Adjusted EBITDA: A non-GAAP measure, defined by the Company as net income/(loss) from continuing operations before depreciation and amortization, interest expense (excluding consumer financing interest), early extinguishment of debt, interest income (excluding consumer financing revenues) and income taxes, each of which is presented on the Condensed Consolidated Statements of Income. Adjusted EBITDA also excludes stock-based compensation costs, separation and restructuring costs, legacy items, transaction costs and impairments, gains and losses on sale/disposition of business, and items that meet the conditions of unusual and/or infrequent. Legacy items include the resolution of and adjustments to certain contingent liabilities related to acquisitions of continuing businesses and dispositions, including the separation of Wyndham Hotels and Cendant and the sale of the European vacation rentals business. We believe that when considered with GAAP measures, Adjusted EBITDA is useful to assist our investors in evaluating our ongoing operating performance for the current reporting period and, where provided, over different reporting periods. We also internally use these measures to assess our operating performance, both absolutely and in comparison to other companies, and in evaluating or making selected compensation decisions. Adjusted EBITDA should not be considered in isolation or as a substitute for net income/(loss) or other income statement data prepared in accordance with GAAP and our presentation of Adjusted EBITDA may not be comparable to similarly-titled measures used by other companies.

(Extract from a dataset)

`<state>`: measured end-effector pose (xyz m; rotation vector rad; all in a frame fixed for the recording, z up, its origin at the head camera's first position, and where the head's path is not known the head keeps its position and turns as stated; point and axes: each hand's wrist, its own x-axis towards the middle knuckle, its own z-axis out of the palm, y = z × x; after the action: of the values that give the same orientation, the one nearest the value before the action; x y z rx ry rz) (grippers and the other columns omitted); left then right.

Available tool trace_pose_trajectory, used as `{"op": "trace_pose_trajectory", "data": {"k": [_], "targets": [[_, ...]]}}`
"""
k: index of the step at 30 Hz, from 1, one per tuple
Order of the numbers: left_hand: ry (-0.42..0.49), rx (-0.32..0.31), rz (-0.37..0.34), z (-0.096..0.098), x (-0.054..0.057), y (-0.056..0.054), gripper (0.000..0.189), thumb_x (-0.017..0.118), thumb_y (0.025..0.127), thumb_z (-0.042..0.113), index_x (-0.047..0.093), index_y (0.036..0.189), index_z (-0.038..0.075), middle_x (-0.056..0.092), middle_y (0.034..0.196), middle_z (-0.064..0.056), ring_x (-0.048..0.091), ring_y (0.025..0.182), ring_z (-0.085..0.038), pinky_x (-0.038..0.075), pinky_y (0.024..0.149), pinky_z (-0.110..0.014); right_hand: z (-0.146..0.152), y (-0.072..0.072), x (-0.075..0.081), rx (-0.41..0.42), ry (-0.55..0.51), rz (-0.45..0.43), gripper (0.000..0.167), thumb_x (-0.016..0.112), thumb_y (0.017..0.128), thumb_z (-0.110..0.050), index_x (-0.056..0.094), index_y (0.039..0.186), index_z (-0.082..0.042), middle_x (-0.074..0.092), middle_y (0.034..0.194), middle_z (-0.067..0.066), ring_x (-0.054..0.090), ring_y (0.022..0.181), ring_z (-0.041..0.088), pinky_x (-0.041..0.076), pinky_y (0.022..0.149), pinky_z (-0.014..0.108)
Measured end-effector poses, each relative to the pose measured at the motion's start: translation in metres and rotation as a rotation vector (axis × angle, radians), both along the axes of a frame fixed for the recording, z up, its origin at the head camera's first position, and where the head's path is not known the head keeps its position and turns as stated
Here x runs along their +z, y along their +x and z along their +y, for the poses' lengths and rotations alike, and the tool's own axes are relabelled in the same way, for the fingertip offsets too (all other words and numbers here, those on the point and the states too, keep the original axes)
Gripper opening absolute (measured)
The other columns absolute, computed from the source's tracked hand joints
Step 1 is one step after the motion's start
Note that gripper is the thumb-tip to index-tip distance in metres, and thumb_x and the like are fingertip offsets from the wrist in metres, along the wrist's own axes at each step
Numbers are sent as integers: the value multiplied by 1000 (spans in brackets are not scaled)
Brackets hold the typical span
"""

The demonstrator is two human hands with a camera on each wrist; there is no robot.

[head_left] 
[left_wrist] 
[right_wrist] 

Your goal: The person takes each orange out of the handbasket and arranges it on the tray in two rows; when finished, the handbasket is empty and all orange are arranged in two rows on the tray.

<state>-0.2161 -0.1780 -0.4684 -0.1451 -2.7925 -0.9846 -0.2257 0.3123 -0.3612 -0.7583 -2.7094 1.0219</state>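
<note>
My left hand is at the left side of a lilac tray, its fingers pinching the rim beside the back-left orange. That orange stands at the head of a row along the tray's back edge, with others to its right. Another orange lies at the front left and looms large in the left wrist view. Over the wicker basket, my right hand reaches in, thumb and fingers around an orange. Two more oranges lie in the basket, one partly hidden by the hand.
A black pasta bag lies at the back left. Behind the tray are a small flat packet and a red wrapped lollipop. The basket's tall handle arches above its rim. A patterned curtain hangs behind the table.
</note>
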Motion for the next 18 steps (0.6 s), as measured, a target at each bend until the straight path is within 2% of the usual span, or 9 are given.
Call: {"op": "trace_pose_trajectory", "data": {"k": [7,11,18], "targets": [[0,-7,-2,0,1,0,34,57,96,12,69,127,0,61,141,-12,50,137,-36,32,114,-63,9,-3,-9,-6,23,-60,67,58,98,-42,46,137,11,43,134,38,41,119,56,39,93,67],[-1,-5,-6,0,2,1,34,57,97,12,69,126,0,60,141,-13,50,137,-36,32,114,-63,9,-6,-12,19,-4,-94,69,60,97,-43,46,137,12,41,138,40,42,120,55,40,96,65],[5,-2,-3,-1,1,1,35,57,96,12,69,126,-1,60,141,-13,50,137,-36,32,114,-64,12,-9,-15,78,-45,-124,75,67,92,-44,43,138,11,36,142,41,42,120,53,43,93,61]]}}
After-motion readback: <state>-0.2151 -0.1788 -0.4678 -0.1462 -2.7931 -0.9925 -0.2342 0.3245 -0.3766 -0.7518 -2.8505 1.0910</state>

Adjusted Free Cash Flow: A non-GAAP measure, defined by the Company as net cash provided by operating activities from continuing operations less property and equipment additions (capital expenditures) plus the sum of proceeds and principal payments of non-recourse vacation ownership debt, while also adding back transaction costs for acquisitions and divestitures, separation adjustments associated with the spin-off of Wyndham Hotels, and certain adjustments related to COVID-19.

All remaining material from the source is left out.